Exercise instructions: Each time a line of the listing holds "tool", copy that line.

──────── Collected data

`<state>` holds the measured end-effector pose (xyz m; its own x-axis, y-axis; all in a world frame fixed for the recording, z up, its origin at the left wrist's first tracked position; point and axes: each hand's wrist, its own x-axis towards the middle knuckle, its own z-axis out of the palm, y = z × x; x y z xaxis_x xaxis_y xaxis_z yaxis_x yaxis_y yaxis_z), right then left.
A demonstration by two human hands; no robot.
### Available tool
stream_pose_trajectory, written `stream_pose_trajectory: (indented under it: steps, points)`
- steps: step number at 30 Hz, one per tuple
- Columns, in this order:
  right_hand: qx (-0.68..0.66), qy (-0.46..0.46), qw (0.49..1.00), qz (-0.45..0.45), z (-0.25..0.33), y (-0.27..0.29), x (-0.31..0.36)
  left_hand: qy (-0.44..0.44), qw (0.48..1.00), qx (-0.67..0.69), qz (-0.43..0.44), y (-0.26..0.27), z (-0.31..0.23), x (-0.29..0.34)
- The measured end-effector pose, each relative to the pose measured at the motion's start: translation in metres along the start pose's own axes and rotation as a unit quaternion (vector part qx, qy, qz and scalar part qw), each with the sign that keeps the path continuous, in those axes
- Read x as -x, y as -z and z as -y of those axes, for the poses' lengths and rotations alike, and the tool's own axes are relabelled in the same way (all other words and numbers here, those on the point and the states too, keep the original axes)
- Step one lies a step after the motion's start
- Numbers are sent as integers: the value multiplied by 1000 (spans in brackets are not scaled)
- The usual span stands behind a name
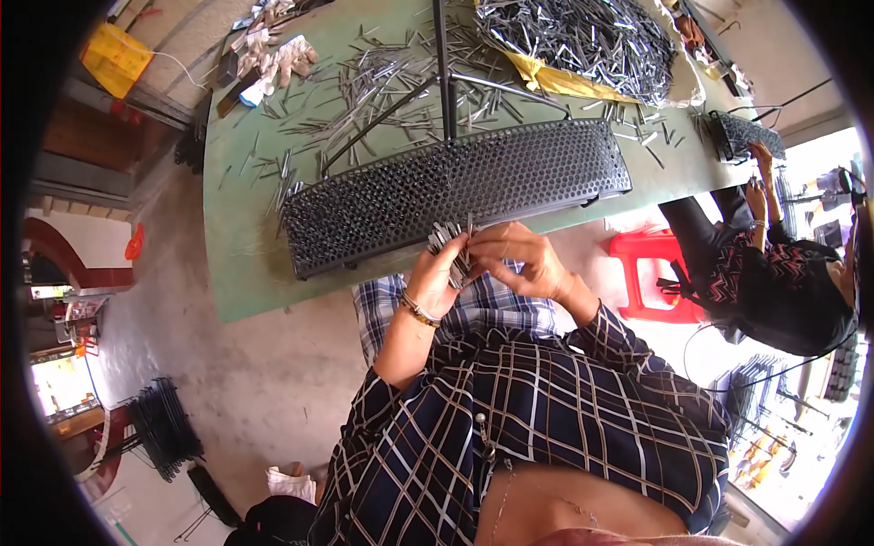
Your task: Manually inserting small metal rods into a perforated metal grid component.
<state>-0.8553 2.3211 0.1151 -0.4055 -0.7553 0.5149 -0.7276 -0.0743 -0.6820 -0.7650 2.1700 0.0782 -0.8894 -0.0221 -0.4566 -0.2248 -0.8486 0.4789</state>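
Head: sack [548,78] heaped with metal strips [592,44]; left hand [433,280] holds bundle [446,240].

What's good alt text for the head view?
A person's left hand holds a bundle of thin grey strips, the right hand at its edge, by a black perforated panel on a green table. Behind lie loose strips and a heap; at right, another person handles a similar panel.
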Motion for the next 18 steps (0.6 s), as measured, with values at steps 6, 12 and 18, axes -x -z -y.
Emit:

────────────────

Written answer:
### Available tool
- Read x as -x, y as -z and z as -y of those axes, for the poses' lengths and rotations alike, and the tool's own axes are relabelled in the same way (all other words and numbers here, those on the point and the states too, keep the original axes)

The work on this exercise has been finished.